Hem is from Brooklyn, New York, and they have been together since 1999. They started when the duo of songwriter and keyboard man Dan Messé and multi-instrumentalist and record producer Gary Maurer decided to make an album together that they hoped would incorporate some traditional American folk music elements into a contemporary mix. After the addition of guitarist Steve Curtis, the trio began the search for a lead vocalist, placing an ad in the Village Voice, and apparently receiving a large number of demo tapes they felt were quite inappropriate or downright weird. Eventually, Messé took a call from one Sally Ellyson, who was interested in the position, but did not consider herself a regular singer. The demo tape she supplied, an a cappella performance of mainly old folk songs intrigued the Hem members, and she was invited to join, and thus the core of the group was formed.
The group began recording their debut Rabbit Songs, by themselves originally as a kind of low-budget project. But once they got into it, they described the process as taking on a life of its own, with Messé selling off personal possessions to pay for the increasingly involved production and backing musicians, including classical string and woodwind players. The result, I suppose could be called American folk chamber music, rich with tastefully-arranged classical-styled groups, along with a kind of musical simplicity and directness that evokes new roots artists like Gillian Welch, or an acoustic variation on the languid introspection of the Cowboy Junkies. Ms. Ellyson, apparently not having had much formal vocal training, and being relatively new to singing with a group, brings a kind rustic folk quality to Hem's music, But she also shows an easy natural gift as a singer. The CD also contains some intriguing instrumentals that also embody the kind of chamber folk sound, revolving around Messé's piano work that can, at times, be vaguely reminiscent of early ragtime pieces by Scott Joplin.

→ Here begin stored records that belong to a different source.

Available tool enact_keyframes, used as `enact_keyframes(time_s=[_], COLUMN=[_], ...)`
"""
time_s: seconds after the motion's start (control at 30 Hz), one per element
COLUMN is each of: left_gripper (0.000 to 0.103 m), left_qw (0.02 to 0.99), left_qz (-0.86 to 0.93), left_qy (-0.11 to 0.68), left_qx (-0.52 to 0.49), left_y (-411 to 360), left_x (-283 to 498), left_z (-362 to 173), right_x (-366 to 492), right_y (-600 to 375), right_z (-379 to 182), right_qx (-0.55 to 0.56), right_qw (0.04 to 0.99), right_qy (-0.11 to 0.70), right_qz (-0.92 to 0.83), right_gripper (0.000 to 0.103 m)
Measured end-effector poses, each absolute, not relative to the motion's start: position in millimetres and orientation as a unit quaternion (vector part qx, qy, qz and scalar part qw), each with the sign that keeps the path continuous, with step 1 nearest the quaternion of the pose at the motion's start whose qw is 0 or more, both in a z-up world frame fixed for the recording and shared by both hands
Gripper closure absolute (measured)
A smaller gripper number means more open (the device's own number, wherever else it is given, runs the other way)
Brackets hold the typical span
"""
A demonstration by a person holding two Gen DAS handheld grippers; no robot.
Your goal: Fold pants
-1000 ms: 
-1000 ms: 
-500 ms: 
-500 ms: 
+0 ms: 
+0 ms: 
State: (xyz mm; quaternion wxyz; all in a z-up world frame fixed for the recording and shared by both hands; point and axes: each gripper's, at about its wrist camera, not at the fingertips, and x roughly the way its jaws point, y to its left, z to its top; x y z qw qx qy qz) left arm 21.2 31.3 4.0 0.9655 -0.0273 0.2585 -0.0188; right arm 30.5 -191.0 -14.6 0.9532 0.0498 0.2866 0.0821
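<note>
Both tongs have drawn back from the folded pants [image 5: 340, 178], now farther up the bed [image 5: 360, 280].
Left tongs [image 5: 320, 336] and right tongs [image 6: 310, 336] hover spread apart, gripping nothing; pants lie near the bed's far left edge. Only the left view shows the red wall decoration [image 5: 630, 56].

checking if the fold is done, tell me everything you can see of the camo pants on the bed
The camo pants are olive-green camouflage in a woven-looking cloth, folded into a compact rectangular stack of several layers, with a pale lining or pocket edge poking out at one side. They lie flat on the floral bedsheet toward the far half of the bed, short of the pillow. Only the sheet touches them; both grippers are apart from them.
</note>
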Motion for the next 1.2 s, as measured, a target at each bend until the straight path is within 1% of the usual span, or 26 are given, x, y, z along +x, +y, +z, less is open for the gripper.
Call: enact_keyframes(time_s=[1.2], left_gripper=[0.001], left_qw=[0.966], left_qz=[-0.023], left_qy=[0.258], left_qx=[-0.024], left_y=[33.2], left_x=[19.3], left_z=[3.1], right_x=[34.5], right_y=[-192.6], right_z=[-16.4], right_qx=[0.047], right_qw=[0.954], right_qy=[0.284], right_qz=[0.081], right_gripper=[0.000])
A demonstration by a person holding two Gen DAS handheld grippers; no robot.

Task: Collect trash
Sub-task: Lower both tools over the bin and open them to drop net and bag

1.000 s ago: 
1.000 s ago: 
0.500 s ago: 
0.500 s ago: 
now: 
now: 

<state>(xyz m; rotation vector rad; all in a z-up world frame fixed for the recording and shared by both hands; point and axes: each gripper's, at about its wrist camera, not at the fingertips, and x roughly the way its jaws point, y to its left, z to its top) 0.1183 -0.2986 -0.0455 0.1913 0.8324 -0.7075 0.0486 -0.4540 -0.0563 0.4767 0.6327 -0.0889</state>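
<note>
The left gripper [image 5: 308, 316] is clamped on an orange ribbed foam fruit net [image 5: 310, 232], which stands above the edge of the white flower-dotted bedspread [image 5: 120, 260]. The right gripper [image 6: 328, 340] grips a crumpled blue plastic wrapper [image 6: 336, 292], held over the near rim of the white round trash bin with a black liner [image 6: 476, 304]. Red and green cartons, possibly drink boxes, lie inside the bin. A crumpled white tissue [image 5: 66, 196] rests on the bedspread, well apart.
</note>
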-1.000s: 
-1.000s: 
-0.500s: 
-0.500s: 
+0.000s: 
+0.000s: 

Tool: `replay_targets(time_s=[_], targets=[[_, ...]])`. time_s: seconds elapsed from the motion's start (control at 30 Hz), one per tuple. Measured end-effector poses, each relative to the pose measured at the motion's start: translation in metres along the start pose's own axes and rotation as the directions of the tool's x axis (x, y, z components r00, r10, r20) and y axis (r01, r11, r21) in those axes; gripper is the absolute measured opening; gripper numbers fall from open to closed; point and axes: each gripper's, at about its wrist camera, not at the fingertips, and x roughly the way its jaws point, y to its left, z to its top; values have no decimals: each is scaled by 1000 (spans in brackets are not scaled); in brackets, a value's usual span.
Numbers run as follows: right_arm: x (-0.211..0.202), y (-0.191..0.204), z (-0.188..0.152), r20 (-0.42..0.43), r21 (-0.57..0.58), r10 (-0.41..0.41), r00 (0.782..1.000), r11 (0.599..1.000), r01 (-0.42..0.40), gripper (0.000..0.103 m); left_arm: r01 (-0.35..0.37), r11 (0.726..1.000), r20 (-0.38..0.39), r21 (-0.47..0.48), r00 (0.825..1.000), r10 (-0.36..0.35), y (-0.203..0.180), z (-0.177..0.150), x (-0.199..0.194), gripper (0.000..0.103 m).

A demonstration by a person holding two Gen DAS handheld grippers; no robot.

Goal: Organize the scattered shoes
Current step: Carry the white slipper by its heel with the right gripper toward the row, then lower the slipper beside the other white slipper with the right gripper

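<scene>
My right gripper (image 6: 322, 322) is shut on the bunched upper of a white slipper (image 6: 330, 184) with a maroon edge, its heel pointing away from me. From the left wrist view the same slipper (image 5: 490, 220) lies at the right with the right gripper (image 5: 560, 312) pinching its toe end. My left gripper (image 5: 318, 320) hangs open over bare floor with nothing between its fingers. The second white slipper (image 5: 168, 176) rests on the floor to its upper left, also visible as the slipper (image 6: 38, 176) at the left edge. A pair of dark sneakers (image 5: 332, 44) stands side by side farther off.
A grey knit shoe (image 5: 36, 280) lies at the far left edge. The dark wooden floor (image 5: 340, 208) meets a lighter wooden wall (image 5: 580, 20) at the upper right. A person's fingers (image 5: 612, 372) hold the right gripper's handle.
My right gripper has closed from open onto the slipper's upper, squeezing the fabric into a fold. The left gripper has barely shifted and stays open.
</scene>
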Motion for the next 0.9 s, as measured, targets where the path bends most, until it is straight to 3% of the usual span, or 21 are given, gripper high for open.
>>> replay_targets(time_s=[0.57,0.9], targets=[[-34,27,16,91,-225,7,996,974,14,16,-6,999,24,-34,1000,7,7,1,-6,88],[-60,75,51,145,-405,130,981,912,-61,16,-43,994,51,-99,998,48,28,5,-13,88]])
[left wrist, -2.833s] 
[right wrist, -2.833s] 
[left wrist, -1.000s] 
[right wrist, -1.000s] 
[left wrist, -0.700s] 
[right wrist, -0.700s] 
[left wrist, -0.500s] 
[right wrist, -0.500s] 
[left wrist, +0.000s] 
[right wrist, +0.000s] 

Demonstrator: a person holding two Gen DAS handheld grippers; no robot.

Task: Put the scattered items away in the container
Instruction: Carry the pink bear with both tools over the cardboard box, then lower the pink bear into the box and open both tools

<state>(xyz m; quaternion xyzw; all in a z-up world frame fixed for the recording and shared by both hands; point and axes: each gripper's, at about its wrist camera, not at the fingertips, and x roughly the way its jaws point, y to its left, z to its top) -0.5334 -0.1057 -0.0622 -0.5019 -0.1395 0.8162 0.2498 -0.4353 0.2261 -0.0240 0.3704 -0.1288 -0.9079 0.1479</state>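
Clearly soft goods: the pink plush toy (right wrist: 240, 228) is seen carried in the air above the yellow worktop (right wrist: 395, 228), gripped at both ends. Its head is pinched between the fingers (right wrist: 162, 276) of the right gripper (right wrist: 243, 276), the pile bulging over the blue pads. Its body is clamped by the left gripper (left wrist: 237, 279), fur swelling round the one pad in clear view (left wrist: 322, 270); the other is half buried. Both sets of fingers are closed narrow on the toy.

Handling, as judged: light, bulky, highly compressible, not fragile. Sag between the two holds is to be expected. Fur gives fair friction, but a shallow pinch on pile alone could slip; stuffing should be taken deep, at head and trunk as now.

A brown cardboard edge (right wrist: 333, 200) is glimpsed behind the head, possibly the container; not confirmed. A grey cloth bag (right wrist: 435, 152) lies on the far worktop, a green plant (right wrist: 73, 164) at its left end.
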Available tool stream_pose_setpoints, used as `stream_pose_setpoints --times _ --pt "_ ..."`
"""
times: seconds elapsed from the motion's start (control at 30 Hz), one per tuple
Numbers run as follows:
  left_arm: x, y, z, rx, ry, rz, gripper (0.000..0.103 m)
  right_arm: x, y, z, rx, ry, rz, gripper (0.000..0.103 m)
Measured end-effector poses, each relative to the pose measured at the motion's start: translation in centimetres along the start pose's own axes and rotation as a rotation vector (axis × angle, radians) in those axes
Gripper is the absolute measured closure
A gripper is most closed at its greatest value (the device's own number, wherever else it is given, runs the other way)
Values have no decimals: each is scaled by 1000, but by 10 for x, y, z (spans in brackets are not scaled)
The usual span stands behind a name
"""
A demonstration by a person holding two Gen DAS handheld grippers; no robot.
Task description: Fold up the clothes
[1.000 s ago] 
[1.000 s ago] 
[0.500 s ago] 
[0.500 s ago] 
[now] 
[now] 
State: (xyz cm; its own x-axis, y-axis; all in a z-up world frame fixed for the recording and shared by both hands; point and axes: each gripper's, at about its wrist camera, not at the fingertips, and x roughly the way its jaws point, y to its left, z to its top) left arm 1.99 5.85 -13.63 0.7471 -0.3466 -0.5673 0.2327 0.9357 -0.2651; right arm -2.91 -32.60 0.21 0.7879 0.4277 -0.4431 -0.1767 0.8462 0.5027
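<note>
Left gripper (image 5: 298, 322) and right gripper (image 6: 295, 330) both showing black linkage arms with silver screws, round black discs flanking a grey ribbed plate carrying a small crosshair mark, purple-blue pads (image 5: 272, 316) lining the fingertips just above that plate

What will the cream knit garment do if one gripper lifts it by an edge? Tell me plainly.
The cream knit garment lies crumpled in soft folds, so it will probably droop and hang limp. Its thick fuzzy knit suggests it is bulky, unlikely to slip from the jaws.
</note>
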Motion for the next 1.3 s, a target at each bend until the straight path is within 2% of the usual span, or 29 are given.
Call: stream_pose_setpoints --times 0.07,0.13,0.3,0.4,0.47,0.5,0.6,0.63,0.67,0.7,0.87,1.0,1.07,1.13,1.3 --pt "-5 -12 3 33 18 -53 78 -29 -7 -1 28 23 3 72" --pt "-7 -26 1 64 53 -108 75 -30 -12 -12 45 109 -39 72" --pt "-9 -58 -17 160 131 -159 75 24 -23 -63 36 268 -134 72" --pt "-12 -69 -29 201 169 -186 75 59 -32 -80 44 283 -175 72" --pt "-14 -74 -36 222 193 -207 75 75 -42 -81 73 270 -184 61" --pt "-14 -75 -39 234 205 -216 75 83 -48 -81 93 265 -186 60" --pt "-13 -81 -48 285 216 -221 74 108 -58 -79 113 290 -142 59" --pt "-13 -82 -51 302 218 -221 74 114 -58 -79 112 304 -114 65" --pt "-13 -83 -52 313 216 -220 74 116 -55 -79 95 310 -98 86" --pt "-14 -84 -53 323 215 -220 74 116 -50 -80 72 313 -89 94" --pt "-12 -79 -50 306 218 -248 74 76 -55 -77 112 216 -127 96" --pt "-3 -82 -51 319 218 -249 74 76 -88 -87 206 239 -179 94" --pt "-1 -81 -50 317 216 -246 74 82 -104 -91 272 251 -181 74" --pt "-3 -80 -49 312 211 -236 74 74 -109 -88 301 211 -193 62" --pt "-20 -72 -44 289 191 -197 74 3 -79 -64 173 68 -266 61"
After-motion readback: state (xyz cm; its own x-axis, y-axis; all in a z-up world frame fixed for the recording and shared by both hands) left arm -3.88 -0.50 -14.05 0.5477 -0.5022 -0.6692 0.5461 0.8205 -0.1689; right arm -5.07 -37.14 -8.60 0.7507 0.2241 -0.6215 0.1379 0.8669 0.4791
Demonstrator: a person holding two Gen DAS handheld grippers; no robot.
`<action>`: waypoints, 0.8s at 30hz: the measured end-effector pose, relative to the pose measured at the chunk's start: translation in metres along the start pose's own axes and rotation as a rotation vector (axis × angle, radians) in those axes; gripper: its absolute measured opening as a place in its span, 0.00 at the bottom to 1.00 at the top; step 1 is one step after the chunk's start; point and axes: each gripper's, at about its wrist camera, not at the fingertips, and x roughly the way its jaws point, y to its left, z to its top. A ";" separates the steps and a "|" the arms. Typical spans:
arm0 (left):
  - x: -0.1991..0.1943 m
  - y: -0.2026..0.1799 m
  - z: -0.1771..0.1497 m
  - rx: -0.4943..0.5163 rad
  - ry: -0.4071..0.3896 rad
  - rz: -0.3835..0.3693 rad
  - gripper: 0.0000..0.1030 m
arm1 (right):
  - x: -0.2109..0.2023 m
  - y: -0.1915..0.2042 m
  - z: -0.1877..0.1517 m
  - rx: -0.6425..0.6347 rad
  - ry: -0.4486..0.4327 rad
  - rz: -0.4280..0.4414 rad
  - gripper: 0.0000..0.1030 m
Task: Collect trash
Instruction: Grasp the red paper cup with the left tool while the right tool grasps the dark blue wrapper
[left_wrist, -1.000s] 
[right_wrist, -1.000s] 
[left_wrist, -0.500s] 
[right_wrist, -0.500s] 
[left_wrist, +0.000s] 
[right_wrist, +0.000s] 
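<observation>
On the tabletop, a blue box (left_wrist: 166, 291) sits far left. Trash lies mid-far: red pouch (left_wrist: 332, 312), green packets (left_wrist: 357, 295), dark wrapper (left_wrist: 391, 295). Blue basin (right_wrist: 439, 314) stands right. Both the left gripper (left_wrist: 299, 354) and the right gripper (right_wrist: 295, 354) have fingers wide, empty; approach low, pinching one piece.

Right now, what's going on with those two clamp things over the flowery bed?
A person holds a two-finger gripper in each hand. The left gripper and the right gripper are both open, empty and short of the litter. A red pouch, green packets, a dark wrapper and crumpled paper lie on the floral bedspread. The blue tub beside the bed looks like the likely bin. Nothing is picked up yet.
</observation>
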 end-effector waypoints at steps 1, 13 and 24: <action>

In addition to the basic Hem quartet, with piano, guitars, mandolin and vocals, there are some regular guests on the CD including drummer Mark Brotter, acoustic bassist Catherine Popper, and violinist Ronit Kirchman. But a majority of the tracks have additional players, most with a classical sound such as a string quartet and some woodwinds. Various arrangers are brought in as well for specific tracks. The result for the most part is a very attractive, and yet vaguely melancholy sound that is consistently intriguing in the way the strings are woodwinds are used in unexpected ways: not so much to "sweeten" as they say in the music business, but to add sonic colors that tend toward the musical equivalent of greys and browns. Another distinctive feature is how the tracks are often like miniature vignettes. There are 18 pieces on the 45-minute CD, some as short as 30 seconds, all of them under four minutes, that are often oblique and impressionistic lyrically.
Rabbit Songs begins with one of the songs from Ms. Ellyson's homemade demo tape that got her the position with the group. Lord, Blow the Moon Out Please is a traditional piece which is scarcely longer than this description of it. <<>>
The band proper enters on the track When I Was Drinking, which seems to have something to do with alcoholism destroying a relationship. It's a curious blend of rustic country with the atmosphere of smoky jazz club. <<>>
One of the CD's definite highlights is Half Acre, which epitomizes the chamber folk sound -- the combination of the bluegrassy mandolins with the classical group with strings and clarinet. <<>>
The first of the instrumentals is a short piece called Burying Song, which has a kind of wistful quality. <<>>
All That I'm Good For is another piece that combines a kind of rustic country sound, with banjo, steel guitar and indeed Ms. Ellyson's vocal performance, juxtaposed with formal sounding string quartet. The subtle love song is made all the more intriguing by the musical setting. <<>>
The closest thing to the CD's title track is Idle subtitled The Rabbit Song. It is a further example of the distinctive sonic mix. Andy Stein, of Public Radio's the Prairie Home Companion band is featured prominently on violin. <<>>
Another of the CDs' highlight is Lazy Eye which has the sound of a Stephen Foster song from the last century. <<>>
For a group whose sound implies old-time folk, it seems only natural the full band should do a traditional song. The piece they picked was The Cuckoo, which Hem performs nicely in an appropriately old-timey folk style, minus the string quartet. <<>>
On the other hand, the group's classical influence reaches it height on the piece called Sailor a downright beautiful composition very nicely performed by Hem and the chamber group. It's also the finest performance by Ms. Ellyson, whose vocals can vary a somewhat in quality on the CD. <<>>
Hem originally made their CD Rabbit Songs in 2001 and released it independently, after having risked personal bankruptcy to obtain the funds for the production and guest musicians. The passion they showed for their music is evident in the CD's very distinctive sound with its juxtaposition of classical elements with almost rustic folk and old-time music. Now, their CD has been picked up distribution by a national record label, and already they have been garnering a great deal of critical praise in major newspapers and magazines, and indeed their piece When I Was Drinking, has been chosen for one of the NPR All Songs Considered CDs, with the instrumental part of the track used as fill music between stories on the news program. And though many may now just be hearing their music for the first time, they are already at work on a second CD, since it has actually been so long since their made this first one.
Sonically, we'll give the CD close to an "A." While not at the upper audiophile level in terms of recording clarity -- the CD, presumably made in a modest studio, nevertheless has considerable warmth, and the dynamic range, the difference between loud and soft passages, is above the contemporary average. The group notes that they avoided any computer-based recording and sonic processing, and recorded the CD, the "old school way" as they note on their website. Their efforts at achieving an honest, organic sound were generally successful.
Acoustic music continues to have unlimited possibilities, and Hem explores some of their own, with a distinctive sound that can evoke both Nick Drake and Gillian Welch, old-time country and classical chamber music. Though most artists like to avoid glib labels like these, I think calling Hem's music "chamber folk" is not off the mark. It's a very pleasing recording.